Por Marcelo Laponia
La sociología, empleando en su favor los avances del marketing, mide bastante bien el deseo de la gente. Se aproxima con sorprendente exactitud a ese evasivo objeto fetiche que, según los encuestadores, muta incluso día a día.
Resulta ilustrativo apreciar la faceta pública de los jefes de las empresas de medición. Su cara digámosle “periodística”; una curiosa compulsión a asistir, durante los días previos a las elecciones, a cuanto programa televisivo dedicado al análisis político haya.
Lo que disfruto de ese espectáculo es el lado espectacular de unos debates que jamás caen en aburridas competencias técnicas sobre parámetros y rigurosidades sino que desconciertan por sus amplias pretensiones interpretativas.
Como sucede con las consultoras económicas, quienes se encargan de estudiar con meticulosidad un complejo enjambre de números y de relevar complejas decisiones micro-políticas, emergen grandiosos a las superficies mediáticas, cual médicos de la sociedad, profiriendo –con palabras preparadas para el oficio del comunicador- notables filípicas, exhibiendo nítidas razones colectivas y exponiendo al detalle los motivos políticos de la gente.
Los estilos varían enormemente. No funciona igual la sagaz y enfadada sociología de Artemio López que la seria y afable prudencia de consultor todo terreno de curita de pueblo de Roberto Lavagna (la lista de sociólogos encuestadores es particularmente apta para cierta literatura: el “reflexivo” Fidanza, el “vikingo” Rouvier o la “paqueta” Römer): se trata siempre de sujetos que se presentan dueños de sí mismos, narrando la vida pública como objeto del saber detentado.
Delante del deseo de la gente marcha esta singular tropa de sabiondos. Siempre entrampados, este es el asunto, en el mismo rulo recursivo. Ya que aunque la gente sabe lo que quiere, y así lo dice cuando se le pregunta (¡hay del psicoanálisis, tan ausente en la vida política!), no sabe nada sobre las razones de su querer.

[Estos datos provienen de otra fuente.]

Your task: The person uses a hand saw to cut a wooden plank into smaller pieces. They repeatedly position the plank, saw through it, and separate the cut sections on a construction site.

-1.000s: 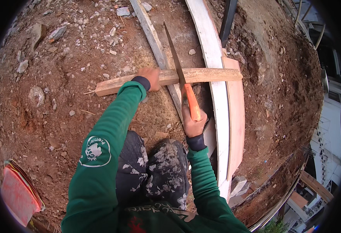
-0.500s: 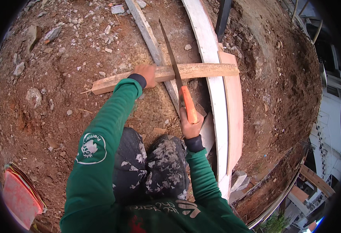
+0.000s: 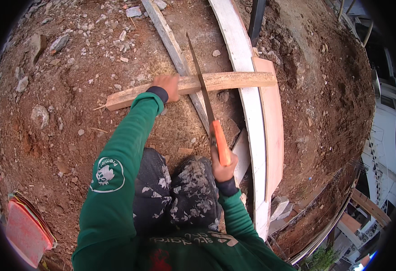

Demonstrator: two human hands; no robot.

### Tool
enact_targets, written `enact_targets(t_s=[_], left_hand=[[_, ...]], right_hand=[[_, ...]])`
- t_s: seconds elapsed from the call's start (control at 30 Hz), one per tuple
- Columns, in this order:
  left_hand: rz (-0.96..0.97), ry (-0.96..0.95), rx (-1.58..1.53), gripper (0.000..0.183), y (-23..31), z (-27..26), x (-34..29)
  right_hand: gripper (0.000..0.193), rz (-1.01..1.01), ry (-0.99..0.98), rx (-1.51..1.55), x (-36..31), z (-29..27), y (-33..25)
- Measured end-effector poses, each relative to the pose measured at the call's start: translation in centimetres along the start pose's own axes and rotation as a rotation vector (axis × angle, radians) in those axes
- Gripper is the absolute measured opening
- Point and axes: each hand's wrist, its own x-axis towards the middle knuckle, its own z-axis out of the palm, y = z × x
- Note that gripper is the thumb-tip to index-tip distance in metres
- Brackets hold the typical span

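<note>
A thick wooden beam point(image 3: 238, 80) lies crosswise in front of me, propped over a thin grey timber and the white board. My left hand point(image 3: 167, 86) is closed over the beam left of its middle, pressing or gripping it from above. In my right hand point(image 3: 224, 166) is a handsaw point(image 3: 221, 143) with an orange handle, the fingers wrapped round it. Its long dark blade crosses the beam just right of my left hand, the tip pointing away from me. How deep the blade sits in the wood cannot be made out.
A grey timber point(image 3: 171, 43) runs under the beam. The long white board point(image 3: 254, 131) curves along my right, with a pinkish plywood strip point(image 3: 274, 131) beside it. A dark post point(image 3: 256, 22) stands at the far end. Rubble dots the soil; red sheets point(image 3: 26, 230) lie at lower left.
My right hand has drawn the saw back toward me, so its handle sits lower and farther from the beam. My left hand stays on the beam.
</note>
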Motion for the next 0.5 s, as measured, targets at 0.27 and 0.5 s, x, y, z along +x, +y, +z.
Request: enact_targets(t_s=[0.27,0.5], left_hand=[[0.002,-0.064,-0.004,0.053,2.0,-0.2,0.4],[0.002,0.027,0.007,0.053,-0.1,-0.3,-0.1]], right_hand=[[0.015,-0.039,0.047,0.073,-0.5,0.0,2.9],[0.053,-0.076,-0.019,-0.099,-5.9,-3.6,-2.4]])
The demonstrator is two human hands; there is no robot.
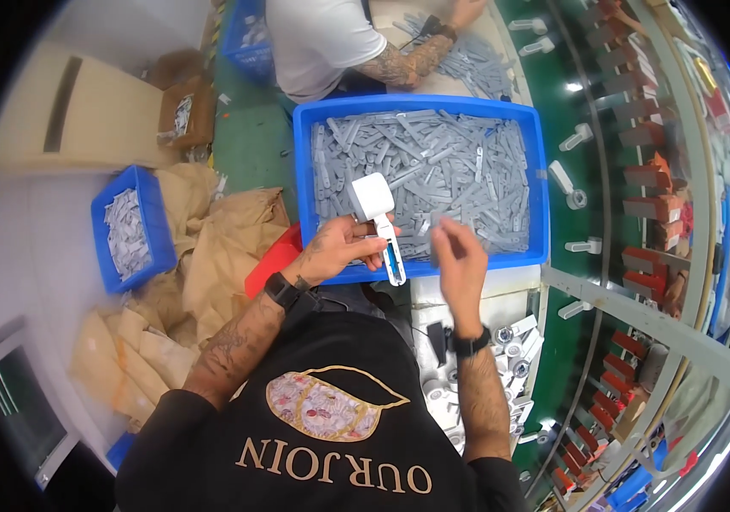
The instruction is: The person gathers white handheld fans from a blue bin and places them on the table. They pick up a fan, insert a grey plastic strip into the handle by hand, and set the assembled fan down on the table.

Sabemos lo que queremos, pero no sabemos por qué queremos lo que queremos. El saber sobre el deseo es un saber inconsistente ya que el sujeto (hay!) arruina todo saber con su querer.
La política se extravía siempre en este punto, en el cual confía sus decisiones a supuesto saber del querer de la gente proporcionado invariablemente, por esta respetable sabiduría científico-empresarial de la representación. En este exacto punto es ella, la política, la que se convierte en pura administración de una política de verdad elaborada en los mercados (que incluyen a la opinión pública).
Curiosamente, llegamos a saber algo de nuestro deseo, que se nos aparece habitualmente como un capricho individual, sólo cuando actuamos. Mientras tanto, eso que decimos sobre nuestras preferencias no son sino residuos de un narcicismo marcado por frustraciones de consumidores habituados a dramatizar, en el uso colectivo del lenguaje, lo que en el fondo son preferencias de consumo.
La política que sobre estos pilares descansa no conoce primaveras durables. Sometida a la sorpresa, confunde el capricho inexplicable, como ocurre en estas elecciones, con el acontecimiento oscuro o luminoso que proclama teóricamente y en términos prácticos contiene y evita.